Extracted records:
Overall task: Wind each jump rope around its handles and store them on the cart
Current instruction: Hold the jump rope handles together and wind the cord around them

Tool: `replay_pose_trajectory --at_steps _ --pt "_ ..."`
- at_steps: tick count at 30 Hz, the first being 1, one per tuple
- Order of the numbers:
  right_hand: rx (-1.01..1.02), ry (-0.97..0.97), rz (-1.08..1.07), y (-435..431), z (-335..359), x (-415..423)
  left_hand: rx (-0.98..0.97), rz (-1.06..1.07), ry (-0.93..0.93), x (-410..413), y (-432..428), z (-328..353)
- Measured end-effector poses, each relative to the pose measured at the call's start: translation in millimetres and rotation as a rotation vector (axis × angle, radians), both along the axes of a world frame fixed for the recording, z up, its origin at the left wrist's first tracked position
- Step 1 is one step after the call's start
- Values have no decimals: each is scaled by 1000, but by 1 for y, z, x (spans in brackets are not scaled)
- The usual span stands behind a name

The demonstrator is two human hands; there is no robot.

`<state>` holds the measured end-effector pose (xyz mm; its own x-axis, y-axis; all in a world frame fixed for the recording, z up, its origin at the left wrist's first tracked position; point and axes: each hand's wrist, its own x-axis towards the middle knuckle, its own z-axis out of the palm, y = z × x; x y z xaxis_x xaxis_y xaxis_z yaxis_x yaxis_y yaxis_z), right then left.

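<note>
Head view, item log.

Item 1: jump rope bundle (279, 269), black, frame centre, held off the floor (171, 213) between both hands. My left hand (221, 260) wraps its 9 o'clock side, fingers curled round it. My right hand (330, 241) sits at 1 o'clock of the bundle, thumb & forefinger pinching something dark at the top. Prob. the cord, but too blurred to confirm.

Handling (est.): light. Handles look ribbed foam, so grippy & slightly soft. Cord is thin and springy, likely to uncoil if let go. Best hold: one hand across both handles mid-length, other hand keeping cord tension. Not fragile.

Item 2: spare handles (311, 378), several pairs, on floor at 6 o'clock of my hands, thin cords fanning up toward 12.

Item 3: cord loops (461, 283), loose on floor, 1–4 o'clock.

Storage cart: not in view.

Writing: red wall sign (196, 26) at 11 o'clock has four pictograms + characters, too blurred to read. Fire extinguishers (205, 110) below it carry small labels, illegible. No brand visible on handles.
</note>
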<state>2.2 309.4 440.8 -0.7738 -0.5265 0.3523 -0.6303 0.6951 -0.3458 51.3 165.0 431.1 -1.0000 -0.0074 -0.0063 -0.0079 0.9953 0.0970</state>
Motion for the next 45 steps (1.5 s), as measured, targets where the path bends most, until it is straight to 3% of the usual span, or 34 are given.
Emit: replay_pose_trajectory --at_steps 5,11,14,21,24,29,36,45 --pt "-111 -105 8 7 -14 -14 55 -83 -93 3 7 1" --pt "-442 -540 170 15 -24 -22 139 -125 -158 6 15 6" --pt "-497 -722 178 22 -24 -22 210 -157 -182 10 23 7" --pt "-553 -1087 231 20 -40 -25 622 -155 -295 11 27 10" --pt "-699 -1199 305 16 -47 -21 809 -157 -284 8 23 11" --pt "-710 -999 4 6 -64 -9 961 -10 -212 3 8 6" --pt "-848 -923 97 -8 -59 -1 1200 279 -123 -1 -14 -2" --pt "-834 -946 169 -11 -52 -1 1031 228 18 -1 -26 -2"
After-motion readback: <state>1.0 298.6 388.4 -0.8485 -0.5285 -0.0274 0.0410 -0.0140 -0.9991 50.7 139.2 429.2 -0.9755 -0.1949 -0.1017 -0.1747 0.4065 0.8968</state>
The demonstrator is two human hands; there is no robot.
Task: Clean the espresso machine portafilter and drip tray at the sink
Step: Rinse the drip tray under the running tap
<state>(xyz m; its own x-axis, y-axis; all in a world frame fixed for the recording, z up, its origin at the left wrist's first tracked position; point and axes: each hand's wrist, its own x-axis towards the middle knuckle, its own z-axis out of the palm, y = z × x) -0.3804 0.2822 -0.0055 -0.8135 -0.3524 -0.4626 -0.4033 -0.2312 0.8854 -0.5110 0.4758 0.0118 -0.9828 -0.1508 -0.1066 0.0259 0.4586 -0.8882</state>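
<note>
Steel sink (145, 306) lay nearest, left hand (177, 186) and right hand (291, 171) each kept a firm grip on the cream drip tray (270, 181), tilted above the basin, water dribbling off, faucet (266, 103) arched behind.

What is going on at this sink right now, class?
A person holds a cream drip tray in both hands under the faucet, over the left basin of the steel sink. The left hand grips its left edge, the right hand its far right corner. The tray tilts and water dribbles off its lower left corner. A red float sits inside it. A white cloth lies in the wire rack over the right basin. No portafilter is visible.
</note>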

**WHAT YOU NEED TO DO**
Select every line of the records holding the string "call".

**YOUR SOLUTION**
- Measured end-effector poses, each relative to the pose measured at the call's start: translation in millimetres and rotation as a rotation vector (axis × angle, radians), both along the axes of a world frame fixed for the recording, z up, its origin at the left wrist's first tracked position
- Step 1 is one step after the call's start

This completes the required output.